Personally, I do read a variety of genres. It's not always aspects of a genre that give me the "been there, done that" feel. Any story regardless of genre can have easily predicted situations, especially for readers who are also authors and have some understanding of how stories are constructed.


toujours gai, archie
How to become a better reader: slow down.

Give the author an even break. Give the author the sort of attention you hope your readers give to your own writing.

As an exercise, not as habit, try reading aloud. You may be both surprised and gratified.


I agree. slow down.

before I really learned a lot about writing I was a voracious and indiscriminate reader. I read fast, and I read a lot, and I read constantly...so there are a lot of books I've read that I don't actually remember.

I was a 1.6 novels a day reader. I set a goal to read 26 books this year, because I figured I could do it. But it also gives me time to really examine a book, not just on the nitpicky aspiring copy editor level (so annoying!) but to get into a craft analysis, if that's what I want to do. (I often do.)

Here's something that I've realized - Middles are really hard. Anyone who can write a good middle probably wrote a great book. I find it interesting how many books falter and stumble in the middle, and I'm determined to figure out what goes on in the middle 50% of the book that makes it such a difficult task.

Tim Reed

I have also slowed down a lot in recent years.

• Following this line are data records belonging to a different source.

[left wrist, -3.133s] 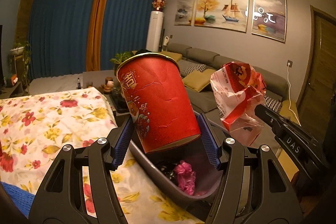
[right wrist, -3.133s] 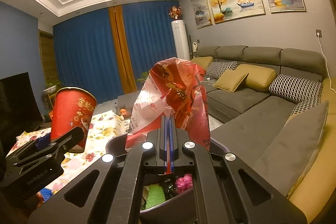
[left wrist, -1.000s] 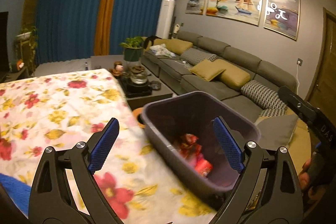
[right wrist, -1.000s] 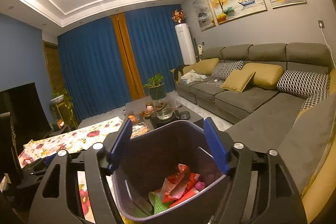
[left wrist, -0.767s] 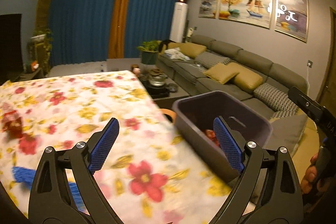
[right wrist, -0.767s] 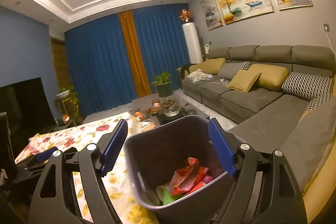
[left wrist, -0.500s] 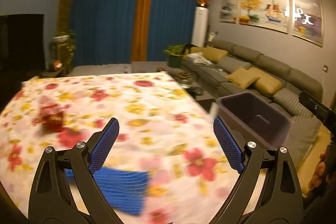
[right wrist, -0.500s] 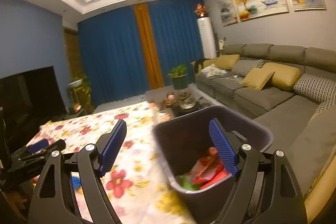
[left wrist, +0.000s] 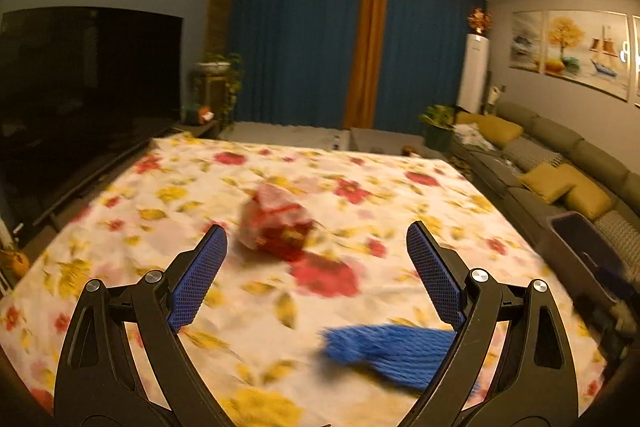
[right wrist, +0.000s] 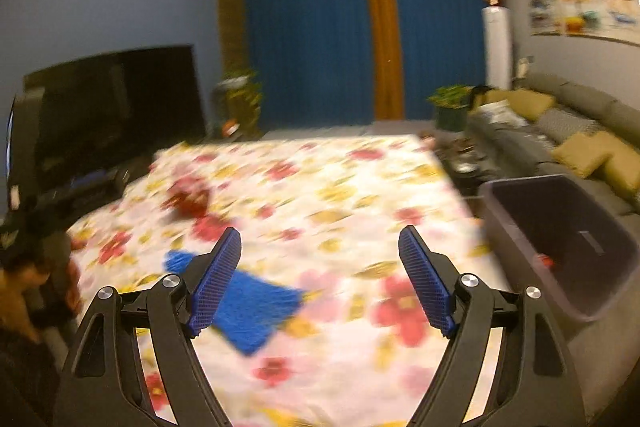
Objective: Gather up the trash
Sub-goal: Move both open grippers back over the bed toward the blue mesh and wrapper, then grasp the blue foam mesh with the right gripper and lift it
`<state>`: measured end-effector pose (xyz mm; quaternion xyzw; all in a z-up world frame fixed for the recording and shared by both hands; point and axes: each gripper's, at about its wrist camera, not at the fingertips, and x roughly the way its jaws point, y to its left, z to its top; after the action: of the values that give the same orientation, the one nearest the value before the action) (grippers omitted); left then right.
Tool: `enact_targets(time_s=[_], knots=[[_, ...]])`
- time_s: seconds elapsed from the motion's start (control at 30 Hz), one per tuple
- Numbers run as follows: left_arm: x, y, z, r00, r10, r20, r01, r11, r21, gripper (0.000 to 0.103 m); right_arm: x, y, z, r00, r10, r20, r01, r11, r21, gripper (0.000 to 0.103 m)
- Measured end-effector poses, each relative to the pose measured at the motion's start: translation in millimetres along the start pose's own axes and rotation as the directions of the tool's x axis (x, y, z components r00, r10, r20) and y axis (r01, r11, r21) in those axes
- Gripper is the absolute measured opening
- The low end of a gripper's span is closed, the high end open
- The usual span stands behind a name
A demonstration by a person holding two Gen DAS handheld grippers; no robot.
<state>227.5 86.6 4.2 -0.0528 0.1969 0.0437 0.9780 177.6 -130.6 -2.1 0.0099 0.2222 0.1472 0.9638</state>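
The flower-printed cloth table cover [left wrist: 168, 195] looks matt and slightly rumpled. On it, the crumpled red-and-white wrapper [left wrist: 276, 227] at centre frame has a thin, faintly shiny film look — blur hides more. The blue ribbed cloth [left wrist: 394, 349] at lower right seems coarse. The dark grey plastic bin [right wrist: 560, 227] is smooth, dull-sheened. Matt black plastic left gripper [left wrist: 316, 265] and right gripper [right wrist: 320, 269] carry dimpled blue rubbery pads [left wrist: 198, 281] and bright metal screws.
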Motion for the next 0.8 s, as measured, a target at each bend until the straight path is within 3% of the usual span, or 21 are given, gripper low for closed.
enact_targets(time_s=[0.17, 0.33, 0.43, 0.57, 0.8], knots=[[11.7, 26.7, 8.4, 0.995, 0.089, 0.046, -0.088, 0.996, -0.023, 0.090, 37.5, 39.6, -1.5, 0.995, 0.057, -0.082, -0.062, 0.997, -0.055, 0.079], [27.6, 49.9, -0.6, 0.993, 0.117, 0.008, -0.116, 0.991, -0.061, 0.090, 61.5, 63.1, -5.3, 0.990, 0.077, -0.121, -0.089, 0.991, -0.095, 0.079], [23.8, 60.2, -1.9, 0.986, 0.166, 0.031, -0.163, 0.984, -0.066, 0.090, 76.7, 76.8, -10.6, 0.984, 0.087, -0.153, -0.105, 0.988, -0.111, 0.079], [14.4, 74.0, 0.0, 0.987, 0.154, 0.041, -0.147, 0.980, -0.132, 0.090, 93.2, 89.0, -13.9, 0.979, 0.088, -0.184, -0.115, 0.984, -0.139, 0.079], [16.7, 80.7, 0.0, 0.987, 0.157, 0.029, -0.151, 0.976, -0.158, 0.090, 113.3, 94.9, -18.1, 0.964, 0.088, -0.250, -0.129, 0.980, -0.154, 0.079]])
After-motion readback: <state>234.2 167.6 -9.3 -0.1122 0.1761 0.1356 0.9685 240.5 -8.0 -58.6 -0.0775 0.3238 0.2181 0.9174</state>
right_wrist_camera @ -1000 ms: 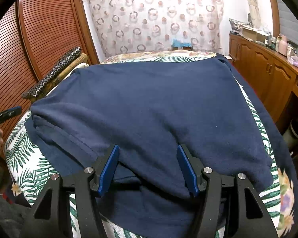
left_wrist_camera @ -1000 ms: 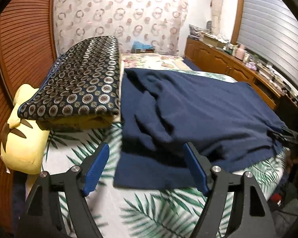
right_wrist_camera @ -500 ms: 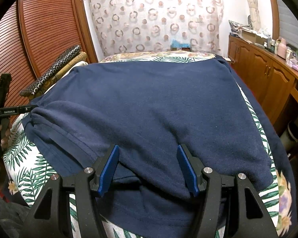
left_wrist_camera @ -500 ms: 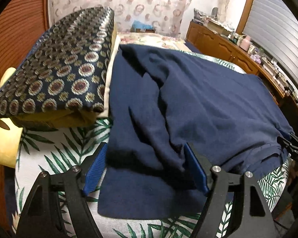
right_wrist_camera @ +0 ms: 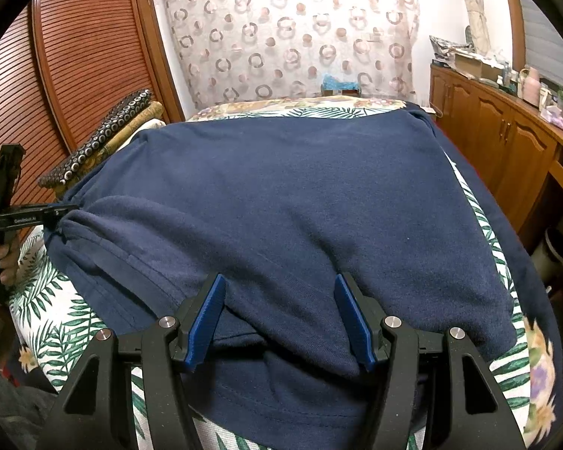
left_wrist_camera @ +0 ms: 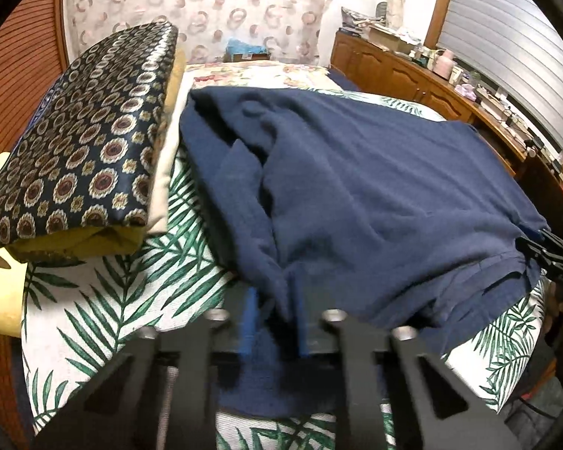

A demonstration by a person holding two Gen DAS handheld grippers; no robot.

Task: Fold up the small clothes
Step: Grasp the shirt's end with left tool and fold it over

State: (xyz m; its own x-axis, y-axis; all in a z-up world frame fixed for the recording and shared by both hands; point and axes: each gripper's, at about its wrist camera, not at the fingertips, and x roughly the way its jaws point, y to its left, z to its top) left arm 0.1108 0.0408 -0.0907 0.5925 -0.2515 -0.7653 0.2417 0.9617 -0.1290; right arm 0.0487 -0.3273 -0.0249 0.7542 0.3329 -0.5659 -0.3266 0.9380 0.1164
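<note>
left gripper [left_wrist_camera: 273, 322]: the jaws are closing, with a bunched fold of the navy garment [left_wrist_camera: 356, 195] between the blue pads and the cloth gathered tightly there. in the right wrist view this gripper [right_wrist_camera: 58, 212] meets the garment's left corner, where the cloth puckers, and a hand [right_wrist_camera: 3, 258] grips its handle.

right gripper [right_wrist_camera: 279, 317]: the jaws stand released, spread wide above a raised ridge of the same garment near its hem; the pads do not press the cloth.

the garment lies spread across the bed [left_wrist_camera: 105, 300], on a palm-leaf cover. beside it, at the left, a patterned cushion [left_wrist_camera: 82, 142] rests on a yellow pillow [left_wrist_camera: 0, 292]. a wooden cabinet [right_wrist_camera: 506, 150] stands to the right of the bed.
</note>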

I blame my choice in author - once I read Tolkien and Algernon Blackwood...it was hard to go back to conventional fiction. Genius can sometimes smother a good quick read.


toujours gai, archie
In the early years of our marriage, I regularly read to my wife at night. I can recall reading Dune, as well as War and Peace. And LoTR, of course. Also read that one twice more aloud, once to my boys, then to my daughter. I'm a big advocate of reading aloud.

Except my own stuff, which stinks even worse when read aloud! :) But I do make myself do it, usually after doing the beta reader edits.